[DATASET SECTION]:
######
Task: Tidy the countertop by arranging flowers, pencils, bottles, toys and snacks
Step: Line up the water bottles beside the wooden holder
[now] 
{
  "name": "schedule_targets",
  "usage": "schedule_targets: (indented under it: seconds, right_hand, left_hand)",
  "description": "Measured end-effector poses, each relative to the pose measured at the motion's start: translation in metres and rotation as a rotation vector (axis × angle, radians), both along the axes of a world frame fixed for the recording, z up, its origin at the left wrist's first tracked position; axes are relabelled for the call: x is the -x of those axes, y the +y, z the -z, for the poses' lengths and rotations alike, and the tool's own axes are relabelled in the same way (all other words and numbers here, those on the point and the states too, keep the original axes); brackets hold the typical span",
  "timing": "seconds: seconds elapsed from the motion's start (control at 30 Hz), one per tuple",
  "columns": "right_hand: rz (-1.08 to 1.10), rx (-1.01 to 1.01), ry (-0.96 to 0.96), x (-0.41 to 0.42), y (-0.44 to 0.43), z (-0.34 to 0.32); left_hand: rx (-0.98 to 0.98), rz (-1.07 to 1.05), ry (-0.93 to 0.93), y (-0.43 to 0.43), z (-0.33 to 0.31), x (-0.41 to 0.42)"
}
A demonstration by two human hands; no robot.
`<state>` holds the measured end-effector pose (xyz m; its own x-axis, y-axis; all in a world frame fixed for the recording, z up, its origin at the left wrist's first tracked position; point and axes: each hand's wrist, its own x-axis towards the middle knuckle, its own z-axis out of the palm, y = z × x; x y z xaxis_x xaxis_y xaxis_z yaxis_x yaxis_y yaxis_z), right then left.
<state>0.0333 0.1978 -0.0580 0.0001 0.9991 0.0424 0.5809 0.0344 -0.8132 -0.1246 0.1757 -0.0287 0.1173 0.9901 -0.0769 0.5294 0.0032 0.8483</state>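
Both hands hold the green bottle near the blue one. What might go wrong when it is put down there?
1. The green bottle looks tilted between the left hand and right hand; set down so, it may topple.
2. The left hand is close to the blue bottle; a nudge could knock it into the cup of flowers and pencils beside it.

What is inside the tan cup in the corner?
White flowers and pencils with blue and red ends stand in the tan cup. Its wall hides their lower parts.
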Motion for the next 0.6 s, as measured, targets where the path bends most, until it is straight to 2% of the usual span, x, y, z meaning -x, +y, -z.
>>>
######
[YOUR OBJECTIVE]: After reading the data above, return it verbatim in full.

[EXERCISE RESULT]:
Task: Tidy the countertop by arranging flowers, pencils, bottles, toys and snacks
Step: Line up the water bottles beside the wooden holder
[now] 
{
  "name": "schedule_targets",
  "usage": "schedule_targets: (indented under it: seconds, right_hand, left_hand)",
  "description": "Measured end-effector poses, each relative to the pose measured at the motion's start: translation in metres and rotation as a rotation vector (axis × angle, radians), both along the axes of a world frame fixed for the recording, z up, its origin at the left wrist's first tracked position; axes are relabelled for the call: x is the -x of those axes, y the +y, z the -z, for the poses' lengths and rotations alike, and the tool's own axes are relabelled in the same way (all other words and numbers here, those on the point and the states too, keep the original axes); brackets hold the typical span",
  "timing": "seconds: seconds elapsed from the motion's start (control at 30 Hz), one per tuple",
  "columns": "right_hand: rz (-1.08 to 1.10), rx (-1.01 to 1.01), ry (-0.96 to 0.96), x (-0.41 to 0.42), y (-0.44 to 0.43), z (-0.34 to 0.32); left_hand: rx (-0.98 to 0.98), rz (-1.07 to 1.05), ry (-0.93 to 0.93), y (-0.43 to 0.43), z (-0.33 to 0.31), x (-0.41 to 0.42)"
}
A demonstration by two human hands; no robot.
`<state>` holds the measured end-effector pose (xyz m; its own x-axis, y-axis; all in a world frame fixed for the recording, z up, its origin at the left wrist's first tracked position; point and axes: each hand's wrist, its own x-axis towards the middle knuckle, its own z-axis out of the palm, y = z × x; x y z xaxis_x xaxis_y xaxis_z yaxis_x yaxis_y yaxis_z), right then left.
<state>0.0333 0.1978 -0.0580 0.0001 0.9991 0.0424 0.5809 0.0344 -0.8132 -0.1246 0.1757 -0.0287 0.1173 0.9901 -0.0769 0.5294 0.0032 0.8483</state>
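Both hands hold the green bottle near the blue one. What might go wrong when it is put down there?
1. The green bottle looks tilted between the left hand and right hand; set down so, it may topple.
2. The left hand is close to the blue bottle; a nudge could knock it into the cup of flowers and pencils beside it.

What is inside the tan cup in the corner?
White flowers and pencils with blue and red ends stand in the tan cup. Its wall hides their lower parts.
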Motion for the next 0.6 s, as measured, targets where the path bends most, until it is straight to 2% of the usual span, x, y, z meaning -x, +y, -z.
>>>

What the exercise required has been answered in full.